陆地生态系统通过增加固碳和减少温室气体排放可以提升气候变化减缓能力，这种“基于自然的气候解决方案”(natural climate solutions，NCS)被认为是生态系统自然碳汇之外的额外潜力，对于实现国家“碳中和”目标至关重要。由于生态系统呼吸模型模拟精度存在较大差异，净生态系统碳通量(Net Ecosystem Exchange，NEE)模拟尚未考虑时间序列信息和空间异质性的影响，导致不同陆地生态系统碳通量模拟过程中存在较大的不确定性。本文基于传统经验呼吸模型、时间序列和空间信息的深度学习方法模拟了典型陆地生态系统碳通量。本文使用六种传统经验模型模拟了蒙古高原四种草地生态系统呼吸，对比不同模型在不同生态系统中的模拟结果，探究了影响草地生态系统呼吸的关键影响因素。
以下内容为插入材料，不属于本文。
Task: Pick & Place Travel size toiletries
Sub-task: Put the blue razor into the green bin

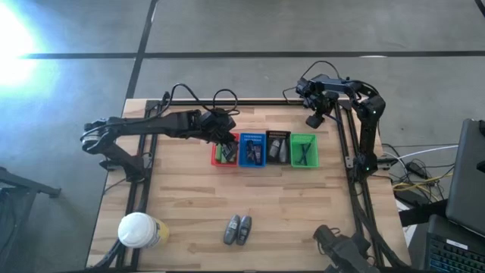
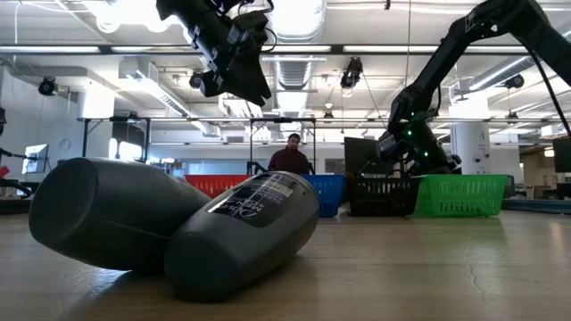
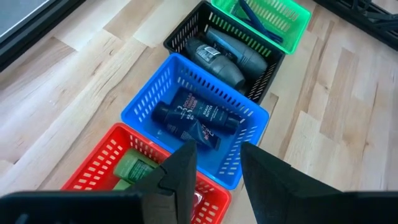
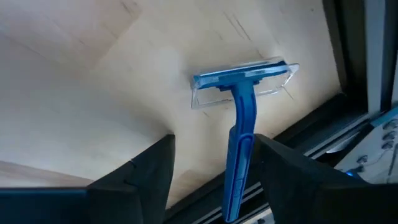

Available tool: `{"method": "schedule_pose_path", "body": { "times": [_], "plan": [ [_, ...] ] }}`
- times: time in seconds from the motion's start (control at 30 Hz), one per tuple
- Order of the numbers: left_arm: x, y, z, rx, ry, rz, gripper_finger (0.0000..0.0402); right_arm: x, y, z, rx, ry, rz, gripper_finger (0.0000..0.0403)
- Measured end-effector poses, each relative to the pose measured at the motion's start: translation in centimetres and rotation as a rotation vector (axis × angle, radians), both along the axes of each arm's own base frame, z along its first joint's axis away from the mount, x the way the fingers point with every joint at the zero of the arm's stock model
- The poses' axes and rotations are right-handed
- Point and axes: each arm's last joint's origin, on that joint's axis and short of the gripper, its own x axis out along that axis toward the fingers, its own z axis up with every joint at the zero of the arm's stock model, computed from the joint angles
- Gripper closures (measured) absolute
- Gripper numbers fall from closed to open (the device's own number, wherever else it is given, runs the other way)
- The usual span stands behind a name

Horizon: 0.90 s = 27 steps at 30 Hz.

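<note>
L pincer [image 3: 214,177] hangs empty, fingers apart, just above the red basket [image 1: 223,152] w/ green packets [image 3: 134,168], dark tubes [image 3: 196,118] in the blue basket [image 1: 252,150] just ahead, 2 grey bottles [image 1: 237,230] well apart near the surface's [image 1: 189,205] front edge; R pincer [image 4: 214,168], fingers parted, straddles a blue razor [image 4: 242,109].

Bright ceiling lights in the low view, floor glare top-left overhead, soft blur on the near grey bottles [image 2: 169,223].

Four slotted baskets [image 1: 264,149], two grey bottles [image 1: 237,230] at six o'clock, one white-lidded jar [image 1: 139,231], one blue razor [image 4: 241,118].
</note>
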Motion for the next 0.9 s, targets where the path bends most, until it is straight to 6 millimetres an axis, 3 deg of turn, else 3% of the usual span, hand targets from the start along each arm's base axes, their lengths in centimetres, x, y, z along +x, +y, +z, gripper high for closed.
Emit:
{"method": "schedule_pose_path", "body": {
  "times": [0.2, 0.57, 0.73, 0.9],
  "plan": [
    [-0.1, 0.0, 0.1, 0.000, 0.001, 0.001, 0.0273, -0.6, -0.3, 0.1, 0.024, -0.016, 0.017, 0.0242],
    [-0.1, 0.0, 0.1, 0.008, 0.006, -0.007, 0.0273, -0.7, -1.2, 0.9, -0.045, -0.038, -0.055, 0.0377],
    [-0.1, 0.0, 0.1, 0.015, 0.008, -0.015, 0.0273, 0.6, -0.7, 3.7, -0.105, -0.157, -0.122, 0.0373],
    [-0.1, 0.0, 0.1, 0.031, 0.012, -0.030, 0.0273, 1.5, 1.3, 8.8, -0.154, -0.354, -0.292, 0.0375]
  ]
}}
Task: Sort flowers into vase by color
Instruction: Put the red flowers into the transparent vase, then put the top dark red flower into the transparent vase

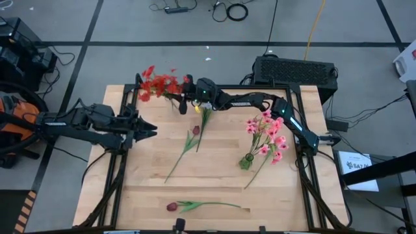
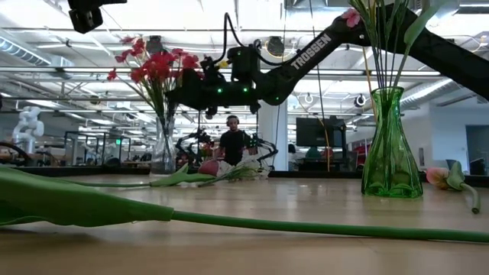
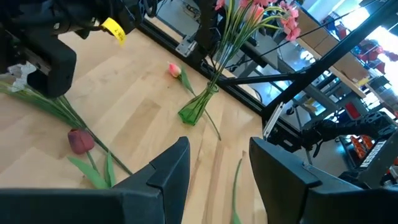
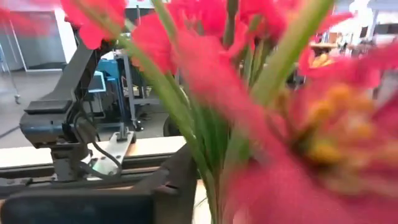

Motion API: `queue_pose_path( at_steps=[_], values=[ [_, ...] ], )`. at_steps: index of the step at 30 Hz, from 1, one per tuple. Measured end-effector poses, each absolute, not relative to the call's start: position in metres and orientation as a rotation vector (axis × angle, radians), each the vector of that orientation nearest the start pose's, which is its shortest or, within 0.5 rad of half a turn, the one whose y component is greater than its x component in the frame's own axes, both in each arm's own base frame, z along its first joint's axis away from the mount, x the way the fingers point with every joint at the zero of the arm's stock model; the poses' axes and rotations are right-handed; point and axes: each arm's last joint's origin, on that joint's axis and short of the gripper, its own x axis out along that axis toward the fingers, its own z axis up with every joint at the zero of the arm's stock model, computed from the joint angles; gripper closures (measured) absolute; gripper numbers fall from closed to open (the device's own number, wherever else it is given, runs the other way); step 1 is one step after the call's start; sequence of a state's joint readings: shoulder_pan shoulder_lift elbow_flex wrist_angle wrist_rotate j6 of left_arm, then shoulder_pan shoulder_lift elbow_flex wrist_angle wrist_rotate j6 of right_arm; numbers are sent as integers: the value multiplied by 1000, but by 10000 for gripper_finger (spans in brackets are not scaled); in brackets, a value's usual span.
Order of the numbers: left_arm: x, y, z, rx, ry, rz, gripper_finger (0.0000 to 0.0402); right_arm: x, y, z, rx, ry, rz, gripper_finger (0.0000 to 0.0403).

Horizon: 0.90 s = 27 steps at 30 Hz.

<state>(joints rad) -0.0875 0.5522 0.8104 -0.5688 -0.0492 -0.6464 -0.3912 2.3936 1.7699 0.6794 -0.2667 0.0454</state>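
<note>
Near edge: dark red tulip (image 1: 172,207) lies flat, stem blurred in low view. Left gripper (image 1: 148,130) waits mid-table, fingers apart, empty. Green glass vase (image 1: 246,162) holds pink blossoms (image 1: 268,135). Far: right gripper (image 1: 184,97) beside bright red clusters (image 1: 158,84); red vase hidden from above; finger state indiscernible.

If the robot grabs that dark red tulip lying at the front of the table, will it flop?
Probably a bit. The dark red tulip has a long thin stem, so its ends would likely droop. It looks light and should slide easily on the table.
</note>
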Motion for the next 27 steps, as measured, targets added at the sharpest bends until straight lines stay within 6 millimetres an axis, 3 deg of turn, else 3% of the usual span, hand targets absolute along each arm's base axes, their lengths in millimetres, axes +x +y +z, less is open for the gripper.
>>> queue_pose_path(
  at_steps=[5,12,18,24,27],
  values=[
    [109,-8,333,-618,311,63,230,502,-199,201,68,26,-125,238],
    [108,-8,332,-593,317,70,230,478,-190,249,31,247,-122,181],
    [109,-6,331,-580,310,130,230,436,-174,299,181,449,-169,166],
    [116,-6,328,-515,332,160,230,384,-154,338,352,654,-285,185],
    [121,-6,326,-483,355,167,230,363,-138,356,348,697,-275,199]
  ],
)
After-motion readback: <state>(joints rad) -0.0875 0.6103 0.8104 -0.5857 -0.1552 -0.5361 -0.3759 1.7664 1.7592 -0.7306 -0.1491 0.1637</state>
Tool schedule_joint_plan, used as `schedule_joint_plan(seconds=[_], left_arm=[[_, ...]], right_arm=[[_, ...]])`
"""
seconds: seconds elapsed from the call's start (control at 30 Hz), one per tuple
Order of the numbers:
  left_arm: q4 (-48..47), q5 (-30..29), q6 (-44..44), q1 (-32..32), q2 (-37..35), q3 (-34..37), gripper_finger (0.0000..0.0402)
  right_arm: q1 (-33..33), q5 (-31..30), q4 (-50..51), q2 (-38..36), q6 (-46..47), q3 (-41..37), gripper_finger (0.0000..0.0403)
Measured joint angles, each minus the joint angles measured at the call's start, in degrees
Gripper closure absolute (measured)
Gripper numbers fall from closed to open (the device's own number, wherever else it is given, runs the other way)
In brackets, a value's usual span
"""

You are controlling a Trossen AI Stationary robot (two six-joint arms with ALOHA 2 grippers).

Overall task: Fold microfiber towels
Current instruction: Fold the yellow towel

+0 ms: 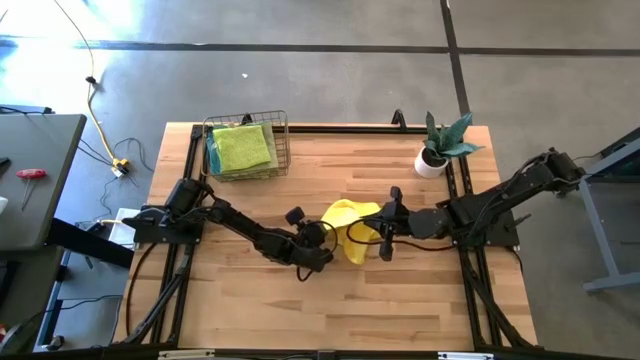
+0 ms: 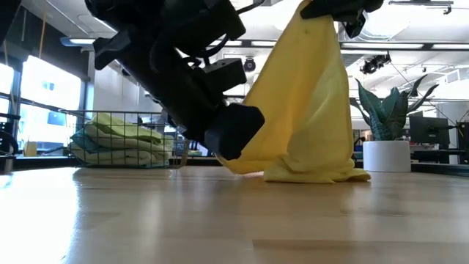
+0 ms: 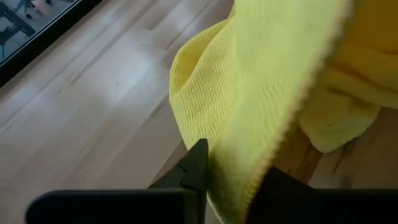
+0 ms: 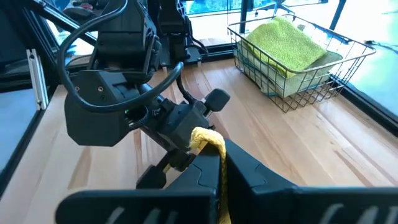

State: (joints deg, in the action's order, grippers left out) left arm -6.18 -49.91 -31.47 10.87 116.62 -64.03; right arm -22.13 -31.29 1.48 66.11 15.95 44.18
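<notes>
Left gripper (image 2: 233,132) pinches yellow towel (image 2: 308,110) low, right gripper (image 1: 385,237) clamps corner high; you spread edges taut before laying flat

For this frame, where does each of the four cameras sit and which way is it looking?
High: above the table, straight down; both arms, yellow towel between them.
Low: table-top height, level into the room; the towel hangs from the right tool.
Left wrist: past the left tool pinching the towel.
Right wrist: past its own tool toward the wire basket.
All four share the yellow towel.
</notes>
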Motion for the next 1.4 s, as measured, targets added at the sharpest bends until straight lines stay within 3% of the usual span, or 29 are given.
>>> schedule_joint_plan(seconds=[0.33,0.5,0.6,0.87,1.0,1.17,1.4], left_arm=[[-0.06,0.64,-4.02,0.30,-0.30,2.38,0.0399],[-1.85,4.62,4.35,1.17,-4.03,0.04,0.0400],[-7.53,5.06,10.07,2.01,-8.09,-2.60,0.0401],[-28.02,2.30,17.39,3.63,-19.33,-11.54,0.0401],[-33.97,0.59,22.86,3.57,-24.35,-16.02,0.0401],[-35.52,-0.76,27.75,2.47,-28.91,-21.22,0.0401],[-36.97,-4.15,37.13,0.81,-30.23,-26.63,0.0401]], right_arm=[[0.01,0.00,0.02,-0.07,-2.61,0.00,0.0403],[-0.15,0.01,0.00,-0.09,-9.27,0.00,0.0403],[-0.15,-0.02,-0.46,-0.20,-13.20,0.00,0.0403],[-0.10,-0.24,-6.38,-1.75,-21.28,0.02,0.0403],[0.23,-1.06,-9.78,-4.60,-30.19,0.24,0.0403],[1.19,-5.50,-9.22,-7.76,-35.77,2.66,0.0403],[4.98,-5.87,-4.14,-7.19,-47.57,11.07,0.0403]])
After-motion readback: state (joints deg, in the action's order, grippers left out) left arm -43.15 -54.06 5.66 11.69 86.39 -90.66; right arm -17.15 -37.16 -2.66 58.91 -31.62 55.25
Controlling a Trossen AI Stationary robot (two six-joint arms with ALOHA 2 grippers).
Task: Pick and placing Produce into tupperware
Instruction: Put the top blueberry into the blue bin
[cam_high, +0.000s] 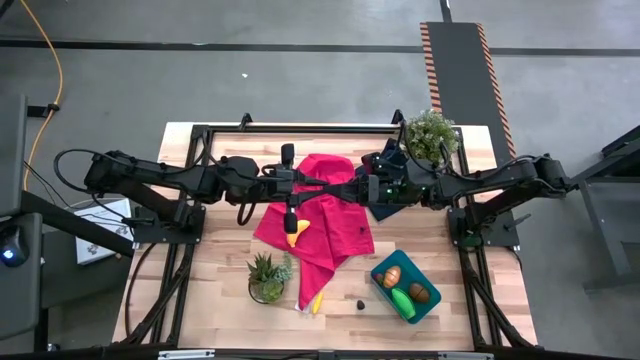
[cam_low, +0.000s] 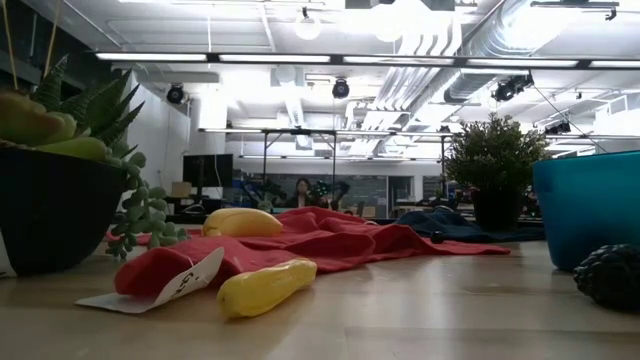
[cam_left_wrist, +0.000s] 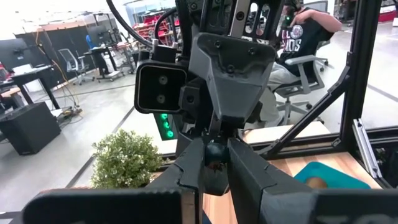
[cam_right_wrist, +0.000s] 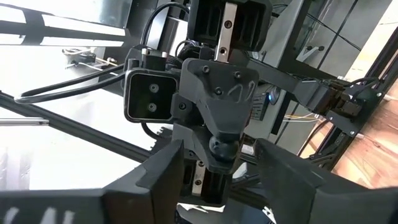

使用两种基于时间序列的循环神经网络模型(门控递归单元Gated Recurrent Unit，GRU和长短期记忆模型Long-short Term Memory，LSTM)模拟净生态系统碳通量，在不同的季节尺度上分析了环境因子对碳通量变化的影响，揭示了生物物理因素对生态系统碳通量影响的滞后效应。基于通量足迹分析模型与遥感影像，结合图神经网络模型模拟生态系统碳通量，并分析不同的因子变换组合对碳通量模拟结果的影响，为弥补涡度相关碳通量监测的下垫面异质性对监测精度的影响提供重要理论支撑。主要研究内容和结论如下：
(1)六种传统经验模型模拟蒙古高原草地生态系统呼吸的效果分析
基于2014-2018年蒙古高原四种草地生态系统(灌丛、荒漠草原、典型草原和草甸草原)的通量观测数据，采用六种传统经验模型(Arrhenius、Logistic、Gamma、Martin、Concilio和Time series模型)来模拟生态系统呼吸(Ecosystem Respiration，Reco)。结果表明，六种传统经验模型的模拟精度为50%-80%。土壤温度和土壤湿度是影响草地生态系统呼吸变化的两个关键因素。以土壤温度和含水量驱动的模型在灌丛、荒漠草原、典型草原和草甸草原上Reco模拟精度较高，其中Martin模型表现最好(R2为0.57-0.81；RMSE为0.02-0.03)。在土壤湿度较高和水分胁迫较弱的草甸草原，六种Reco模型的模拟结果的R2为0.79-0.81。当土壤温度超过一定阈值时，比如灌丛约为19.62℃、荒漠草原约为16.05℃、典型草原约为16.92℃、草甸草原约为15.03℃，生态系统呼吸与土壤温度之间的指数关系不再存在，这通常与土壤湿度较低有关。除草甸草原外，Time series模型在灌丛、荒漠草原和典型草原生态系统中并未提高生态系统呼吸模拟的精度。生态系统呼吸模型的选择因生态系统类型及水文条件等而存在差异，不同类型草地生态系统呼吸模拟时模型的选择需要因地制宜。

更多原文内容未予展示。